I want to share a recent internal hackathon project that tackled a persistent friction point in product development: the disconnect between design and code.
We all know the theory behind a design system. It is the agreed-upon standard for consistency. It reduces technical debt and saves developer time by ensuring that once a component is built, it is reused rather than rebuilt. In a perfect world, the design system in Figma matches the code in the repository exactly.
But in reality, maintaining this synchronization is difficult. The process often involves a manual handoff where frontend developers must interpret design files and manually write the code to match pixel-perfect specifications. This repetition is inefficient and prone to human error.
During our recent hackathon, we asked a simple question: Can we use AI agents to automate the translation from design to code entirely? YES! Where there is a tedious, high-friction problem, there is now a solution in AI.
Our initial estimates suggest this workflow can reduce the time spent on UI implementation by nearly 50%, effectively turning hours of manual back-and-forth into a process that takes just minutes. This shift allows our engineers to stop acting as “translators” for pixels and start focusing on the architectural logic that actually drives the product forward.

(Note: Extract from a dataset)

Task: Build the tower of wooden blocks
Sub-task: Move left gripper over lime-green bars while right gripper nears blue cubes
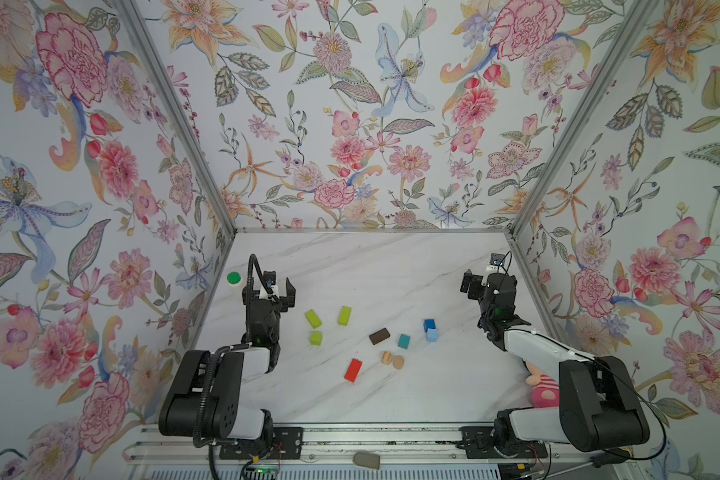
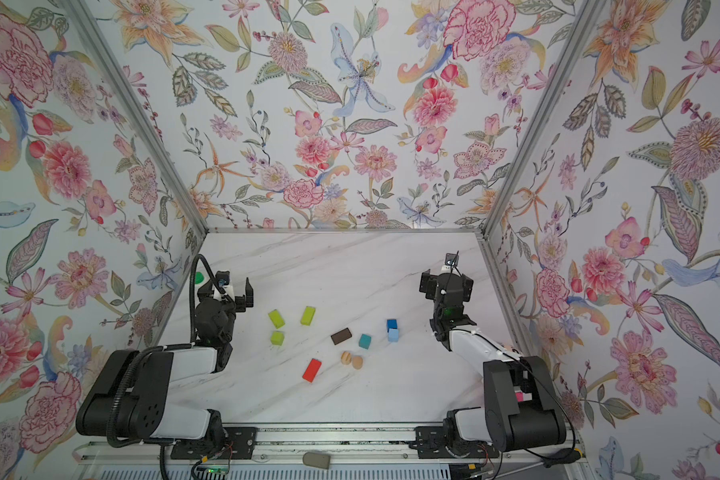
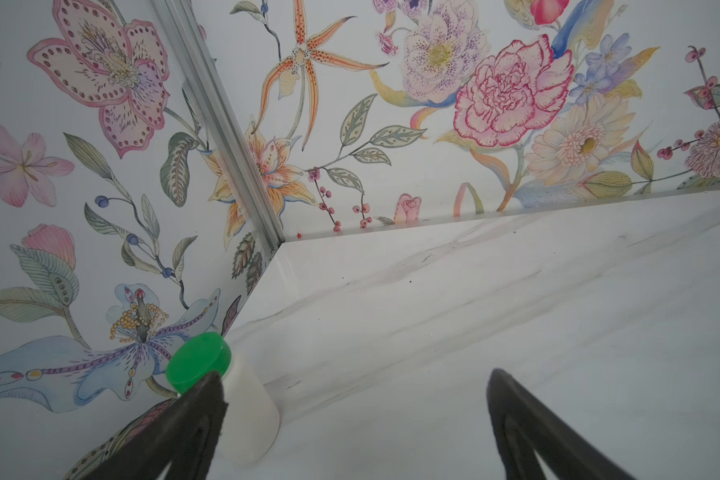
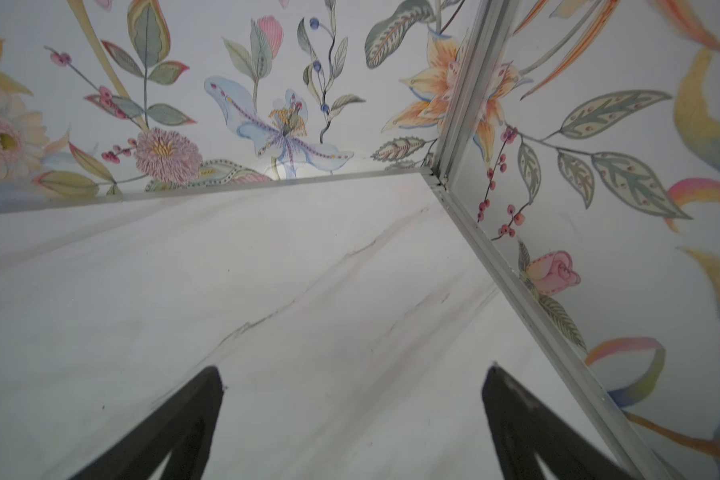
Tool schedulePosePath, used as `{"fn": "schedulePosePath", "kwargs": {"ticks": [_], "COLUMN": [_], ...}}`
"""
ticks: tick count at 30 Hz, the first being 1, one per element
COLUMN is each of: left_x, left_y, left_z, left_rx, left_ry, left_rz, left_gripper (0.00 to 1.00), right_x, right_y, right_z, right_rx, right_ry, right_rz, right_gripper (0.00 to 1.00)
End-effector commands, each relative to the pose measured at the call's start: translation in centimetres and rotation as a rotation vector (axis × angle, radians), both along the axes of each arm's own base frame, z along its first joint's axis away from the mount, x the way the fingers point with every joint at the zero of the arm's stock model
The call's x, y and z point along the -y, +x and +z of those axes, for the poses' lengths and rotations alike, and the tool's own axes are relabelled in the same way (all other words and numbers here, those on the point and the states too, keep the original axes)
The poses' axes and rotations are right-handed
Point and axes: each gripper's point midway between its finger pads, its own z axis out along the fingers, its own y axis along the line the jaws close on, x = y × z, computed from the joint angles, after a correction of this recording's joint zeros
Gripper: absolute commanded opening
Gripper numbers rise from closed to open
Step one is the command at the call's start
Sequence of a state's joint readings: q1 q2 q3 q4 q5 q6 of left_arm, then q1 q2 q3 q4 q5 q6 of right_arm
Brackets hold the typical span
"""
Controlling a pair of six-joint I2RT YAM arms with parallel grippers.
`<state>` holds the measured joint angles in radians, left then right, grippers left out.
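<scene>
Marble-look table is carrying the wood blocks, lying scattered and unstacked mid-table; the left gripper and right gripper are hovering either side, jaws gaping wide, gripping nothing.

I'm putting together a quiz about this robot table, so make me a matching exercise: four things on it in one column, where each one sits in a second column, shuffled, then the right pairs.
Things
1. red block
2. white green-capped bottle
3. pink plush doll
4. two blue blocks

Places
A. at the far left, next to the left arm
B. right against each other, the wooden pieces closest to the right arm
C. partly hidden under the right arm
D. the wooden piece nearest the arms' mounting rail

Pairs: 1-D, 2-A, 3-C, 4-B
</scene>
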<state>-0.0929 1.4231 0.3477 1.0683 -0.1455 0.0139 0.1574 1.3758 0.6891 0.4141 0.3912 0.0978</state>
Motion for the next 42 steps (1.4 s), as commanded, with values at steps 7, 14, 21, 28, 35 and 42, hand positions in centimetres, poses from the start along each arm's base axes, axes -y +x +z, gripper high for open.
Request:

First, we established a direct link between our design source and our coding environment. We connected Figma to Cursor using the Figma Model Context Protocol (MCP). This allowed the AI to read the properties of our design files directly.

We started with the fundamentals by creating a “Main Action Button” as our base unit in Figma. Crucially, this wasn’t just a visual mock-up. We deliberately structured the component using Figma variables for every property - colors, padding, typography.
Instead of hardcoding raw hex values (e.g., #0057FF), we assigned semantic variables (e.g., primary-action-background). This step was vital for the integration. It ensured that when the AI accessed the design, it read structured, semantic data rather than raw pixels. This preparation allows the AI to generate clean code that maps directly to our established design tokens, rather than creating messy, hardcoded styles.

We then connected the Cursor IDE with the Figma MCP. Instead of a developer looking at Figma and typing out CSS and React code, Cursor pulled the component data directly. It generated the code automatically and immediately presented the working component in Storybook.
This step alone was significant. 🎉 It demonstrated that the initial construction of UI elements could be handled without manual intervention.

The true breakthrough came in the final step. We didn’t just want to generate code; we wanted to maintain a system.
We created a custom AI agent within Cursor. Its role was to analyze any new, complex component we designed. Before generating code, the agent performed a logic check:
If a sub-component existed, the agent imported it. If it did not, the agent built it from scratch.
The implications for efficiency are clear. Frontend developers can stop focusing on the repetitive task of translating pixels into code. Instead, they can focus on logic, architecture, and user experience.
By letting AI handle the synchronization between Figma and the codebase, we turn the design system from a maintenance burden into an automatic, self-sustaining asset.